Dr Mary Ann Stephenson, Director of Women’s Budget Group, said:

“This has been a difficult year for all of us, but although we are all facing the same pandemic we are in very different positions. Yet again we can see how the economic and social impacts of the pandemic are hitting the poorest families hardest, with parents, younger people, disabled and BAME people all facing significant financial pressures. Rather than looking forward to Christmas more than half of single parents, disabled parents and parents in larger families are worrying about how they will pay for presents for their children. We urgently need a social security system that helps people when they need it most. In the short term the Government should commit to maintain the £20 uplift which to date has kept 700,000 people out of poverty which would give many families some much needed security for the future.”

Felicia Willow, Fawcett Society Interim Chief Executive, said:

"The virus doesn't discriminate, but we aren't all equal when it comes to being affected this Christmas.

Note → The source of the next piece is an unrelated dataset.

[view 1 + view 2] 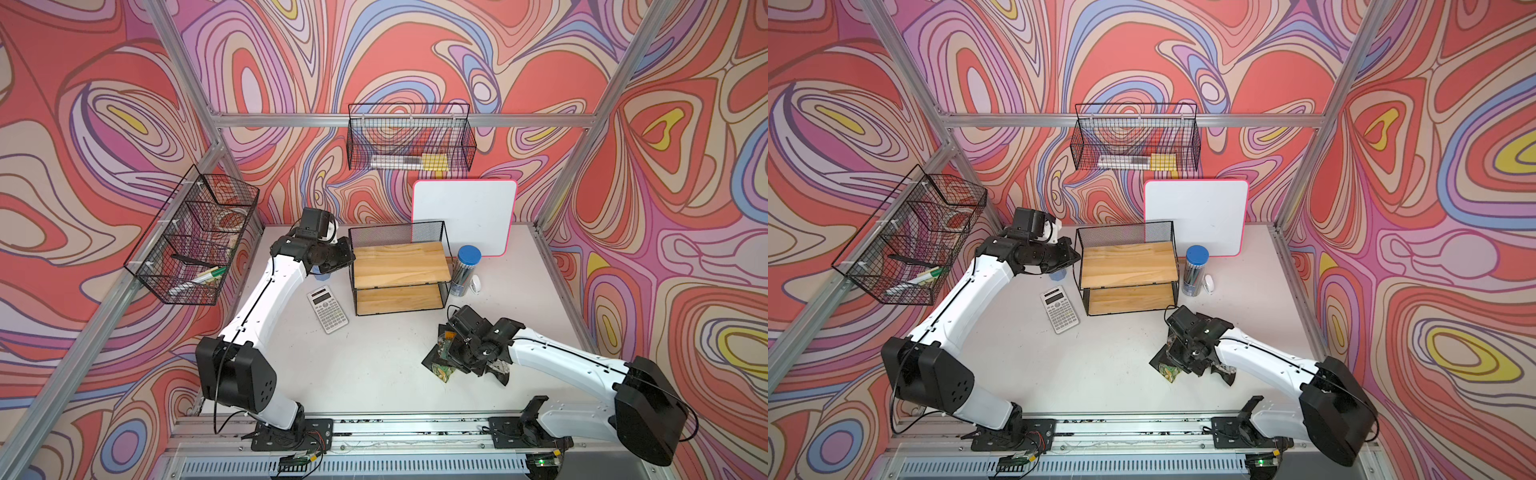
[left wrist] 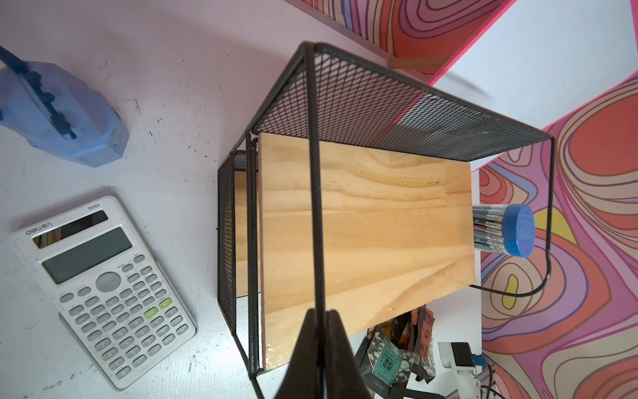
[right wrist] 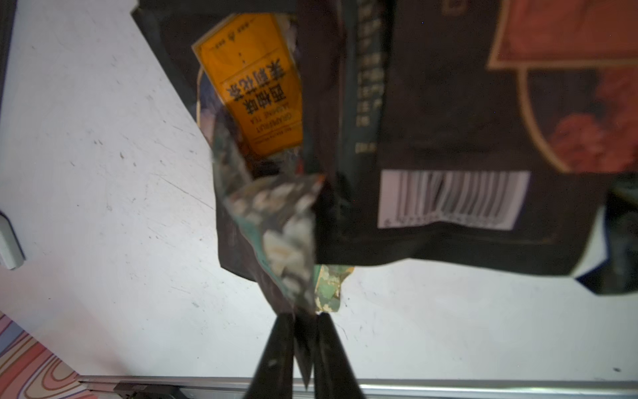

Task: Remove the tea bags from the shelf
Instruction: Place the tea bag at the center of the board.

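**1. left gripper** (image 2: 319, 312). I am clamping it on the thin black wire rail at the left end of the shelf (image 1: 401, 264). The jaws are together around the rod, steadying the rack.

**2. right gripper** (image 3: 305, 316). I am hanging it low over the table (image 1: 365, 365), nearer than the shelf and to its right. The jaws are standing narrowly apart with the dark corner of one sachet between them. I cannot tell whether they are pinching it or not.

**3. tea bags** (image 3: 448, 138). They are lying in a loose, overlapping heap on the table under the right gripper, apart from the shelf. They are flat square foil sachets, mostly black, with orange, red and pale green floral panels, and one is showing a barcode. I am judging them very light, thin, crinkly and slick, likely to slide over one another and to buckle rather than resist. The best hold looks like a pinch on a sealed edge or a raised corner, not on the flat face.

**4. shelf.** Two pale, smooth-grained wooden boards are sitting in a rigid black wire frame with a mesh back. Both boards are showing bare in both top views.

**5. Surroundings.** A grey-white calculator (image 1: 328, 309) is lying left of the shelf. A clear tub of pens (image 1: 467, 270) with a blue lid is standing to its right. A pink-edged whiteboard (image 1: 465, 216) is leaning at the far wall.
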Controlling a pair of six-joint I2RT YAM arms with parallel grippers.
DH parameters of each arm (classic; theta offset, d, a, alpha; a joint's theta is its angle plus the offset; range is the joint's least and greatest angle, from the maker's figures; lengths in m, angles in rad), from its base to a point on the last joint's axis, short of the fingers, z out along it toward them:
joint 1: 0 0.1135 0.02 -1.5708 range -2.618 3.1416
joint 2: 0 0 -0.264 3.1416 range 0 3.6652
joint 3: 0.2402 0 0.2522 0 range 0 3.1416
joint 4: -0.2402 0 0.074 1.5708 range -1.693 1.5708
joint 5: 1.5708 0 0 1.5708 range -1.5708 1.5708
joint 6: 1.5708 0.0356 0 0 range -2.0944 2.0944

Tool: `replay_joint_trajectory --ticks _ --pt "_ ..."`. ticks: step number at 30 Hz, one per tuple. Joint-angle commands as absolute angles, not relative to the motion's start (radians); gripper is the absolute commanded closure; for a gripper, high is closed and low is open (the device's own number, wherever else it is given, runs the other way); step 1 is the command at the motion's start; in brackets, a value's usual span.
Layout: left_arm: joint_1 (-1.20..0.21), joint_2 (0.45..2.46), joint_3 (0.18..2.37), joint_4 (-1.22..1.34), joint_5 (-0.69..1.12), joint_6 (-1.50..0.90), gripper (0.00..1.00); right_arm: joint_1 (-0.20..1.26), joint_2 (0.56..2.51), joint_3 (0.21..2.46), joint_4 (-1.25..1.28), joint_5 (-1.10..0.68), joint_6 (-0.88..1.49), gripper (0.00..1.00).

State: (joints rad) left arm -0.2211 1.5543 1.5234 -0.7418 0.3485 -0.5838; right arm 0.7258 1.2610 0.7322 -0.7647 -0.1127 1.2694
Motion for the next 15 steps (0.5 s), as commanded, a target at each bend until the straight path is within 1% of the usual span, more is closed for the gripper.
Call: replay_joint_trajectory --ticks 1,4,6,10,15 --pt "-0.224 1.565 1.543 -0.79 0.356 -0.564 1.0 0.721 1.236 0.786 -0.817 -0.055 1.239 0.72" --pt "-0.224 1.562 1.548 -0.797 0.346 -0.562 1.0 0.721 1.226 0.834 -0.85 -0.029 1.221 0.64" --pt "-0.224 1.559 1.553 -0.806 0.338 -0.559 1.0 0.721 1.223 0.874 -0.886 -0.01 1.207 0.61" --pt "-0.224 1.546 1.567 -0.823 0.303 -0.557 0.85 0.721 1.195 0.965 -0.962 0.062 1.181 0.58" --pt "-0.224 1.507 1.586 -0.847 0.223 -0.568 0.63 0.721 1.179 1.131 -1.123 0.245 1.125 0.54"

We are seeing financial and social worries amongst many people, with women more likely to be worrying about their loved ones and factors such as disability and single parenthood compounding financial concerns. This evidence adds to the need for Government to analyse the gender and intersectional impacts of its policy decisions - and keep additional support in place for those on the lowest incomes.

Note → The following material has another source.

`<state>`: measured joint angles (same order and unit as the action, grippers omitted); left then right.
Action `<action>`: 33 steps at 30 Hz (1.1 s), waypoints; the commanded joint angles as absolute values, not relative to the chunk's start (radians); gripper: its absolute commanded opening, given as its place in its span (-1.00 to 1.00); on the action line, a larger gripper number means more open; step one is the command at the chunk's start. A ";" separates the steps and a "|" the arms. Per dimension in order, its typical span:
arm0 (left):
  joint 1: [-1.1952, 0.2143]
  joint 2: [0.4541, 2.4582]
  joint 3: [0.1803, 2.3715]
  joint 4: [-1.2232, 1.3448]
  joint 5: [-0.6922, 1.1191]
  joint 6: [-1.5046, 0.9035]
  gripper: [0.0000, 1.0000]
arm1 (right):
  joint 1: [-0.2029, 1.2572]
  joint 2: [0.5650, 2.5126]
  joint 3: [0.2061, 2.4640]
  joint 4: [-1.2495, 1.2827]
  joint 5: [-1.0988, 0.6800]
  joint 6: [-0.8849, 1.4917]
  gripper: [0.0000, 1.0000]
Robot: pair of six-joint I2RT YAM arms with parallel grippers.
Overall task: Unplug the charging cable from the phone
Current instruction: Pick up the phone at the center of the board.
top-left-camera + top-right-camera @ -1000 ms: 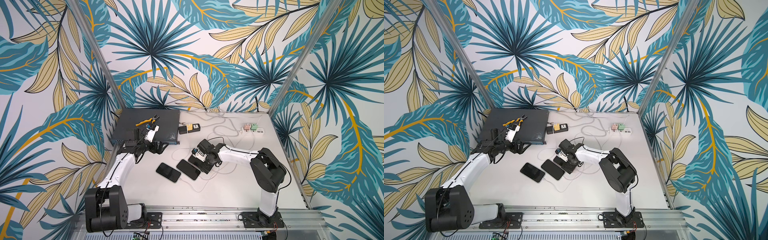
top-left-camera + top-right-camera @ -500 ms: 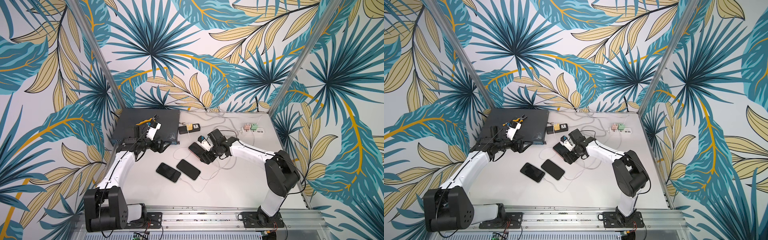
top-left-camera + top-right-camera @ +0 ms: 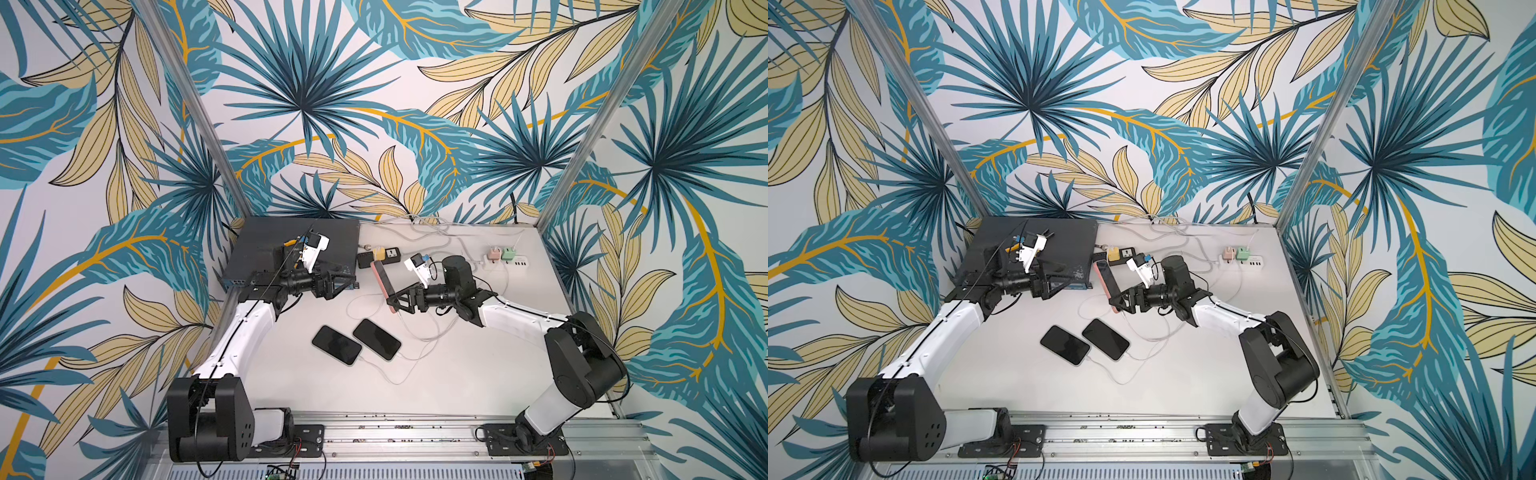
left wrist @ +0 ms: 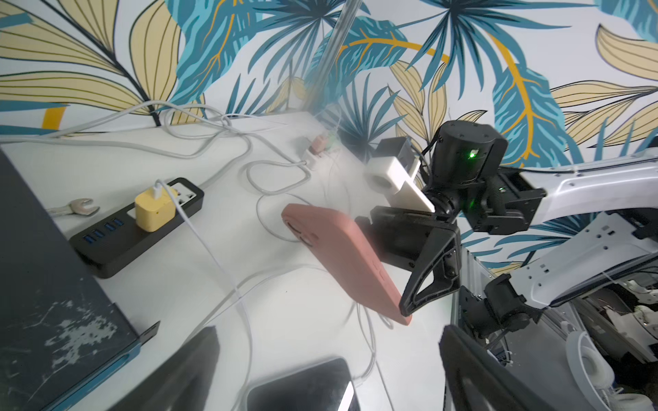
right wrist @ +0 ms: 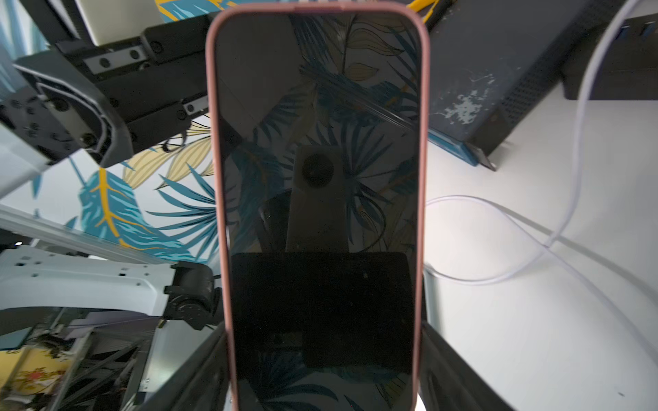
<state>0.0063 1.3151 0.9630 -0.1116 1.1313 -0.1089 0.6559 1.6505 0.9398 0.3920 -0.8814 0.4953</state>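
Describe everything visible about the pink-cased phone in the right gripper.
The pink-cased phone is a slim smartphone in a matte, rubbery-looking salmon-pink case with a camera cutout near its upper end. Its dark, glossy screen mirrors the leafy walls. It is held clear of the table, tilted, its lower end clamped by the right gripper. A white cable trails beneath that end; whether it is plugged in cannot be told.

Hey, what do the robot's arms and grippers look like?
The left arm and right arm have white shells with black joints. The left gripper and right gripper are black with triangular open-frame fingers. A white camera block tops each wrist; a black cable runs along the left arm.
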 commanded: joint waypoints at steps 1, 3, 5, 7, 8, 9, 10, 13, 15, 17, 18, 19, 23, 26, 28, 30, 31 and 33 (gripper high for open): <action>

Emma Ritch, Executive Director of Engender, said:

“Winter is always a difficult time for women struggling financially, with additional heating bills, fewer hours of daylight, and extra costs for those celebrating Christmas. The added strain of Covid-19 - which has seen incomes drop and unpaid work increase for women - means that many families in Scotland will be facing a tougher Christmas than ever.

We need an economic recovery that works for women, a social security system with equality at its heart, and policy-making which recognises and prioritises Black and minority ethnic women, disabled women, and other groups who are so often ignored. Policies such as the two-child limit, and long waits for people needing to access Universal Credit all contribute to poverty and stress at this time of year, and the UK and Scottish Governments must work to alleviate the burden felt by women and their children.”

Anna Ritchie Allan, Executive Director of Close the Gap, said:

“This data highlights the significant impact Covid-19 has had on women’s lives. Women’s employment has been hardest hit in Scotland, which has led to increased financial pressures as many women struggle to make ends meet. Instead of looking forward to Christmas, many women, and in particular, single mothers and Black and minoritised women are living with the harsh reality of poverty. We need an economic recovery that recognises the disproportionate effect of Covid-19 on women’s employment to avoid exacerbating women’s higher levels of poverty.”

Catherine Fookes, Director of Women’s Equality Network Wales, said:

“We are disturbed to see that parents in Wales are the most worried about Christmas financial pressures caused by the pandemic, with 59% of parents expressing concern over finances. We urgently need Welsh Government to produce a strategy to tackle poverty that delivers a decent standard of living for everyone, while recognising the lived experiences of those who are more likely to be in poverty, such as disabled women and Black, Asian and minority ethnic women.”

Alexandra Brennan, Coordinator at Northern Ireland Women’s Budget Group (NIWBG), said:

"At the NIWBG, we find it distressing that many people are faced with significant financial concerns and are worried about their loved ones being lonely during the holiday season. To help alleviate some of these concerns, we urge the government to make the temporary £20 uplift to Universal Credit permanent and to create a loneliness strategy for Northern Ireland".

Notes on methodology

Our research is drawn from data collected by Survation with fieldwork conducted 18th November- 2nd December 2020. The survey was conducted via an online panel. Invitations to complete surveys were sent out to members of online panels. The population sampled were parents in the UK with children aged 14 and under. The sample size was 1,308.